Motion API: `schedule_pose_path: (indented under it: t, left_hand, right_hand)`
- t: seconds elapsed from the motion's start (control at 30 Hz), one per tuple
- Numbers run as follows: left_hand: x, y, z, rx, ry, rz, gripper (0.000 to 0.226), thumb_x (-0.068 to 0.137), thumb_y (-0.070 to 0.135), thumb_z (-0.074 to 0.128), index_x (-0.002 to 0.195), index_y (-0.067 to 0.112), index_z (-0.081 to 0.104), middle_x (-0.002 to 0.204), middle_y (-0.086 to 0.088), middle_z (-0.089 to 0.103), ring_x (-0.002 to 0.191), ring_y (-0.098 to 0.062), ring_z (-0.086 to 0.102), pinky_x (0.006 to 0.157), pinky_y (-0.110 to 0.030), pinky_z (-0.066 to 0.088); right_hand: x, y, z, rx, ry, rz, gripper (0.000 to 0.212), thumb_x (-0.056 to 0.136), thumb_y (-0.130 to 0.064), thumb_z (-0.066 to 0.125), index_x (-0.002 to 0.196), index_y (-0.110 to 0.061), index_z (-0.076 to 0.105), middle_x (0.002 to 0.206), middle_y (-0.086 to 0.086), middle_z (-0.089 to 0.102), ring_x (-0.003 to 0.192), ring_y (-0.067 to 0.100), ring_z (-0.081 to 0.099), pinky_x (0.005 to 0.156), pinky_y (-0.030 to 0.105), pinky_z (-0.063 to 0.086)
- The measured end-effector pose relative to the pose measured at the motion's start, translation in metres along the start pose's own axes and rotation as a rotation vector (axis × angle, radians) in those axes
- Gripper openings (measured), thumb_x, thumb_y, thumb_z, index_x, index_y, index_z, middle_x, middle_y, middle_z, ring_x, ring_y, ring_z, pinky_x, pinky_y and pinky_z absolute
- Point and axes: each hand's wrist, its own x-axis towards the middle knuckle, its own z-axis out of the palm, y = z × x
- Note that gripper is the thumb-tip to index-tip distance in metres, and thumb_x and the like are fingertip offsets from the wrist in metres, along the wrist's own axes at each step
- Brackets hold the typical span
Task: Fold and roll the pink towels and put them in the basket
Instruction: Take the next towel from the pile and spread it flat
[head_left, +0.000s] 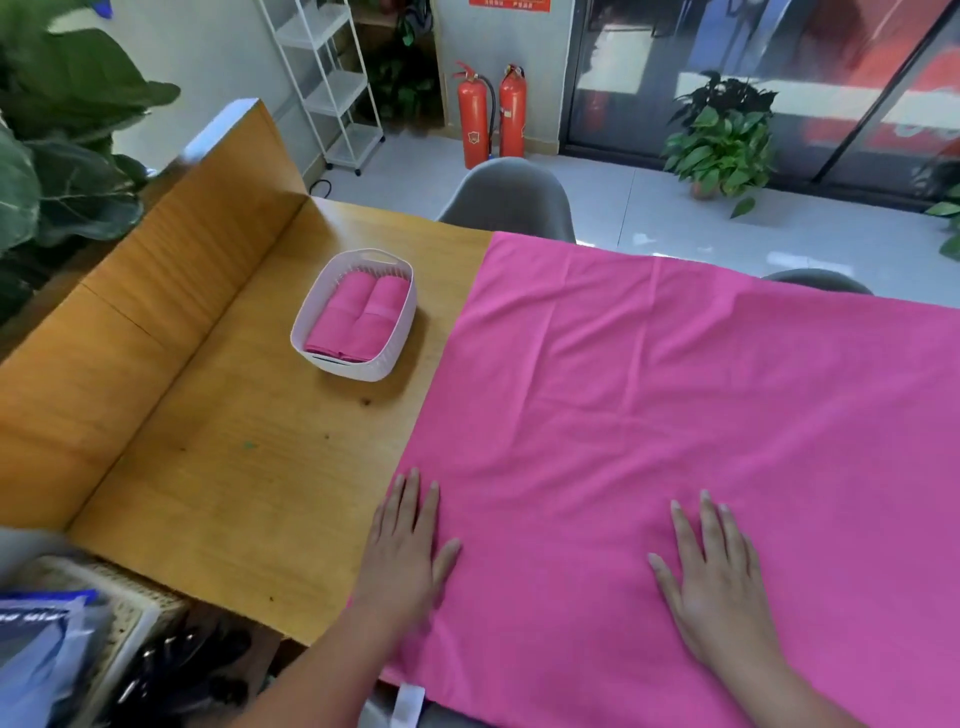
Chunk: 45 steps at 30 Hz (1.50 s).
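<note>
Left hand (405, 551), right hand (711, 577) flat on pink towel (675, 389); white tag (408, 706) unreadable.

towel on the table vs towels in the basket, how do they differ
The spread towel lies flat on the table; the rolled towels are compact bundles in the basket. The left hand and right hand press the spread towel; the rolled towels are untouched. All are pink.

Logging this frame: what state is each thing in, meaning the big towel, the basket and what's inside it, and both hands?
Spread pink towel: unfolded, flat on the table, lightly creased.
Basket: upright, left of the spread towel, apart from it.
Rolled towels: two, side by side in the basket.
Left hand: flat, fingers straight, across the towel's left edge.
Right hand: flat, fingers straight, resting on the towel.
</note>
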Motion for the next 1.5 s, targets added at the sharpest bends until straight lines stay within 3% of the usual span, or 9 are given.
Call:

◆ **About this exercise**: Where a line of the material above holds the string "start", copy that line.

◆ **Solution to this task**:
- t: seconds elapsed from the motion's start (control at 30 Hz), one per tuple
- The measured end-effector pose relative to the pose measured at the motion's start, translation in metres along the start pose's own axes and rotation as a rotation vector (axis × angle, radians) in those axes

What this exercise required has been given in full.